Nov. 22, 2009

D-III Sidebar: Different Year, Same Story For Messiah
D-III Notebook: Getting It Done

By Bob Birge
Special to

SOUTH HADLEY, Mass. - Salisbury was thrilled to earn a rematch against Messiah in the championship game of the Division III field hockey tournament, and it made the most of the opportunity.

Caitlyn Walker scored the game's only goal just 3 minutes, 30 seconds into the first half Sunday as the Sea Gulls defeated previously undefeated Messiah, 1-0, at Mount Holyoke College  to win the school's fifth title in the sport.

Avenging a 3-2 overtime defeat to Messiah in the regular season, Salisbury (Salisbury, Md.) captured its first crown since 2005, when the Sea Gulls (20-1) completed a run of three in a row.

"It was just exciting to come back and get a second chance (against Messiah)," Walker said. "It was our only loss of the season. To be able to play them again and get revenge, that's what every team wants after you lose to somebody."

"It's amazing," added senior forward Lauren Correll, who finished her career with 78 goals, two shy of the school record.  "I couldn't ask for anything more. We've come very close the rest of the years."

Four years ago, Salisbury's opponent in the final also was Messiah, and the Sea Gulls came away with a 1-0 victory.

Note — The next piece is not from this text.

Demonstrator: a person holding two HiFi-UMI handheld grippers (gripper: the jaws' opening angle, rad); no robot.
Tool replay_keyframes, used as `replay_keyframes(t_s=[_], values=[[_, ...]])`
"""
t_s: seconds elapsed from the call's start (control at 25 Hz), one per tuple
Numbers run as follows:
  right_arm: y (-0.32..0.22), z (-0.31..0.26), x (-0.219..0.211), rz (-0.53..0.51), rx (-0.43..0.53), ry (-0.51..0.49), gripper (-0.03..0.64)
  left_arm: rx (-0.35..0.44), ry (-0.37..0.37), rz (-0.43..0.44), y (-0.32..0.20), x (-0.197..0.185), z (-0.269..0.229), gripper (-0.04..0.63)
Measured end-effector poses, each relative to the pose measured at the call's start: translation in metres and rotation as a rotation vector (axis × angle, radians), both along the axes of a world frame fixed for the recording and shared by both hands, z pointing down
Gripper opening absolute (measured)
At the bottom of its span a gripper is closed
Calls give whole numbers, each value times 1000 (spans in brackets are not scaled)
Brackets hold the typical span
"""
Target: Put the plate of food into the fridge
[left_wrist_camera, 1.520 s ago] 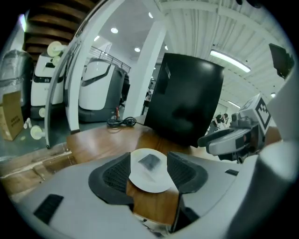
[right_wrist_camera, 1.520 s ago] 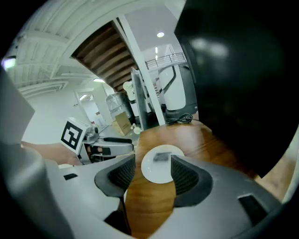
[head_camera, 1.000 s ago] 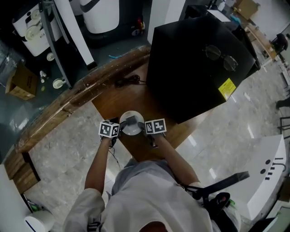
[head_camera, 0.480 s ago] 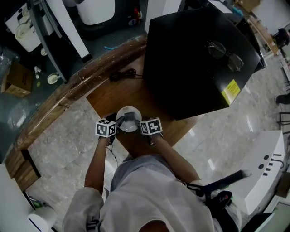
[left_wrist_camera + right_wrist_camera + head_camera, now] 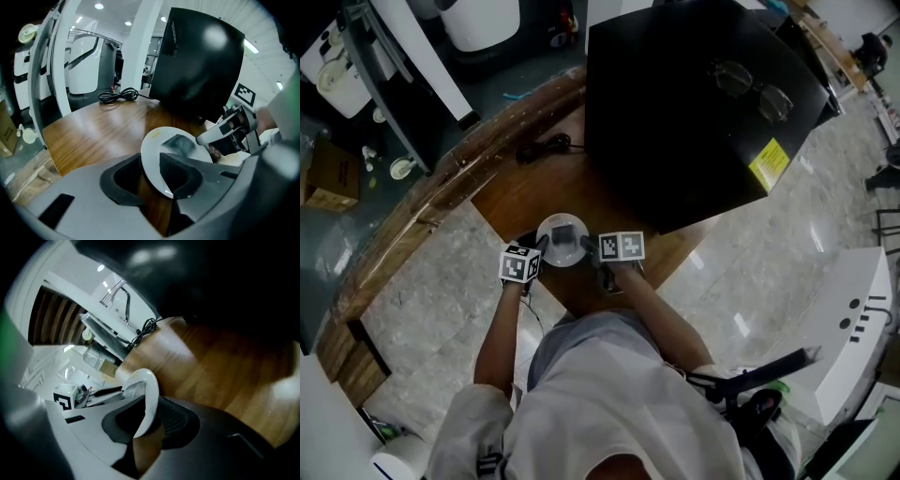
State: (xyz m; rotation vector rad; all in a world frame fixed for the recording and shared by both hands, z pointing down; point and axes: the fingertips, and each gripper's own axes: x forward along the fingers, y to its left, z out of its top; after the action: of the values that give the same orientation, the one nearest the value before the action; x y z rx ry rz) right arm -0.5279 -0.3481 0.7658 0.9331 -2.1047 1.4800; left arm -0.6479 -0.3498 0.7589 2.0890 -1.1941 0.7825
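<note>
A small white plate (image 5: 562, 241) with a grey wrapped piece of food (image 5: 180, 143) lies on the wooden table (image 5: 534, 202), in front of the black fridge (image 5: 694, 103). My left gripper (image 5: 542, 247) holds the plate's left rim. In the left gripper view the plate (image 5: 157, 140) passes between the pads of that gripper (image 5: 151, 176). My right gripper (image 5: 586, 249) holds the opposite rim, and the right gripper view shows the plate (image 5: 147, 394) edge-on between that gripper's (image 5: 147, 420) pads. Both pairs of jaws have just been closing onto the rim.
A pair of glasses (image 5: 750, 89) and a yellow label (image 5: 769, 164) are on the fridge's top. A coiled black cable (image 5: 542, 147) lies at the table's far side. Beyond the table's curved edge stand white machines and a cardboard box (image 5: 328, 173).
Both grippers' jaws have closed onto the plate's rim from either side. The right gripper's marker cube has rolled. The plate stays on the table.
</note>
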Motion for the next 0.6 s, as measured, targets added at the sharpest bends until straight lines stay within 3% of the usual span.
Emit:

"We were just ecstatic to get an opportunity to play in the national championship and get another shot at Messiah," Salisbury coach Dawn Chamberlain said. "We wanted to avenge that (regular-season) loss and I think we did a nice job of that today."

Sunday's loss extended Messiah's postseason frustration, with the Falcons (22-1) once again coming up empty in their bid to win the school's first field hockey crown.

Salisbury improved to 5-0 in the title game, also winning it all in 1986, while Messiah (Grantham, Penn.) dropped to 0-7 in the finals.

"Congratulations to Salisbury," Messiah coach Jan Trapp said.  "They outplayed us from the very first whistle. They played well, they went to the ball hard. They did what they needed to do."

 The Falcons were making their 13th appearance in the final four under Trapp, who completed her 37th season at the school. She coached in her 703rd game Sunday, the most of any field hockey mentor in NCAA history.

Salisbury came out much sharper at the start and converted the first of its three penalty corners in the opening 10 minutes. Walker took a pass from Tara McGovern and drilled a 10-yard shot past Messiah goaltender Ashley Mowery.

"Give that credit to our assistant coach, Nick Fiorentino," Chambelain said. "He watched their warmup on their corners and he said they had a weak spot right there defending that. We called that corner and put it in right away."

After rallying from a two-goal halftime deficit to defeat Ursinus, 4-3, in the semifinals, Messiah had to feel good about its chances Sunday.

But once again, Salisbury shut down its opponent with stifling defense. The Sea Gulls won both their games here by 1-0 scores, recording their 12th and 13th shutouts of the season.

Salisbury's defense once again made life easy for sophomore goaltender Anna Cooke. She needed to make only two saves in Saturday's semifinal win over Tufts, and turned aside just three shots Sunday.

"I would like a couple more goals, it would make my heart (beat) a little slower," Cooke said. "It was a great game. Messiah played hard,  but our girls, we played together. We truly are 30 strong, and it showed today."

It marked the first time since the advent of the Division III tournament that a team won games in the semifinal and final rounds by a 1-0 score. The Sea Gulls recorded shutouts in three of their four NCAA tournament games, allowing a pair of goals in a 3-2 xuarterfinal victory over SUNY Cortland.

Messiah's frustration was epitomized when Emily Hursh missed a golden scoring chance in the final two minutes of the first half. Hursh had a wide-open net, but shot the ball wide. 

Salisbury overcame the loss of junior midfielders Kandice Hancock and Courtney Webster two of the team's top five scorers who suffered season-ending injuries midway through the year.

Sunday's contest was a matchup of Hall of Fame coaches. Chamberlain, finishing her 23rd season at Salisbury, won her third national title, serving as an assistant on the 1986 championship team.

Chamberlain now has a career mark of 356-90-8, guiding the Sea Gulls to 15 consecutive Capital Athletic Conference titles.